17-hydroxyprogesterone (17-OHP), a naturally occurring reduced metabolite of progesterone, has in clinical trials been shown to prevent preterm delivery in women with recurring preterm delivery (4, 5). However, it has been shown to be effective only when used as a long-term prophylactic. Whether its function is on the genomic or structural level is unknown.

Progesterone is a substrate for the production of several metabolites in steroid hormone biosynthesis. Experimental studies have indicated that 5ß-dihydroprogesterone, a metabolite of progesterone, can inhibit oxytocin-induced contractions in intact human uterine tissue, which would suggest that it can inhibit the onset of labor (6). It is not known whether the physiological effect is mediated via other steroids or receptors.

Divon et al. (7) showed that male fetuses have longer pregnancies than females in normal pregnancies, the difference being 0.8 d. This may suggest that fetal androgens, i.e. testosterone, another possible product of progesterone metabolism, can influence the onset of labor.

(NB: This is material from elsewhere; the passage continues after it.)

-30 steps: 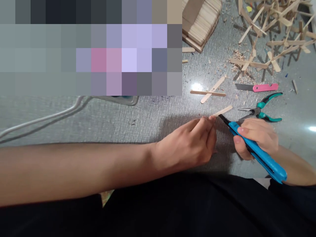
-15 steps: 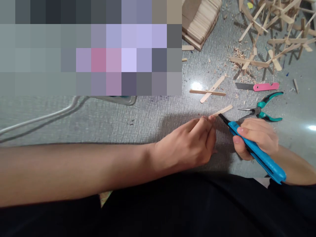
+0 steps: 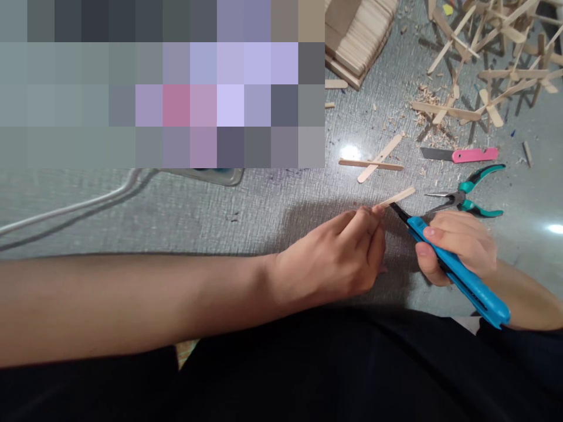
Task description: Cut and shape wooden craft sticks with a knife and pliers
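Observation:
Between the fingertips of my left hand [image 3: 338, 252] is a wooden craft stick [image 3: 401, 196], its free end slanting up to the right. My right hand [image 3: 461, 243] is wrapped round a blue utility knife [image 3: 460, 266]. The knife's dark blade meets the stick just beside my left fingertips; I cannot tell how deep it sits. Beyond the stick lie two crossed craft sticks [image 3: 382, 157], one with a small hole near its middle.
Needle-nose pliers [image 3: 461, 196] with teal handles lie open by my right hand, a pink cutter [image 3: 475, 155] behind them. Farther back are wood shavings [image 3: 433, 129], joined stick frames [image 3: 446, 110] and a stack of sticks [image 3: 363, 41]. A white cable [image 3: 79, 205] crosses the left; the upper left is pixelated.
Both hands, the craft stick and the knife stay practically where they were. Only the view has shifted very slightly.

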The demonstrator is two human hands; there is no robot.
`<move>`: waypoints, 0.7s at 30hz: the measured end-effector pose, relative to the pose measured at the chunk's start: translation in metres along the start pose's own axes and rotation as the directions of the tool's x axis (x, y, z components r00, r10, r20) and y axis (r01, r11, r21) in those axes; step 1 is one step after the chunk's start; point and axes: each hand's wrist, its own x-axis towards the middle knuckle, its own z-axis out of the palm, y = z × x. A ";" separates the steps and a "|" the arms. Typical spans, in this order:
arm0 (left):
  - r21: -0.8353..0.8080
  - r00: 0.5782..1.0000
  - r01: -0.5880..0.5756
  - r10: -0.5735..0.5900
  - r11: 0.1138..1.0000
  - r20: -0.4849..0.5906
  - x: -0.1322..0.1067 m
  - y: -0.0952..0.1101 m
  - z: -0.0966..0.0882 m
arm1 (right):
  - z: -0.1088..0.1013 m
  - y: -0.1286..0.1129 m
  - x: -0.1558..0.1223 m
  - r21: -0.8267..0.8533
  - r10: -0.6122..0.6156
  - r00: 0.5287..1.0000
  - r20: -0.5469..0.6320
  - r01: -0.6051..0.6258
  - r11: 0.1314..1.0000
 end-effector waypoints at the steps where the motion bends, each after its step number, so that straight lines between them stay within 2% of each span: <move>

We investigated the length of pregnancy for mothers giving birth to children with congenital adrenal hyperplasia (CAH). CAH is a group of autosomal recessive disorders caused by deficiencies in one of the enzymes in the adrenal steroid hormone synthesis. The most commonly affected gene is 21-hydroxylase gene (CYP21) (>95%), coding for 21-hydroxylase (8). CYP21 deficiency results in deficient production of cortisol and aldosterone. The cortisol deficiency gives rise to an increased ACTH production, resulting in synthesis of the precursors before the enzyme block, including 17-OHP, and in increased production of androgens. The genetics of 21-hydroxylase deficiency is well known. Nine mutations and a gene deletion make up for about 95% of all affected alleles in the Swedish population. There is a spectrum of severity of the disease (9) with a good correlation between genotype and clinical manifestations, i.e. degree of cortisol and aldosterone deficiency as well as amount of androgen production. The enzyme deficiency is present already in fetal life, resulting in an inability of the fetus and placenta to metabolize progesterone and 17-OHP, leading to accumulation of these precursors as well as androgens. We have previously shown that the17-OHP level in the neonatal period correlates well with the CYP21 genotype (10).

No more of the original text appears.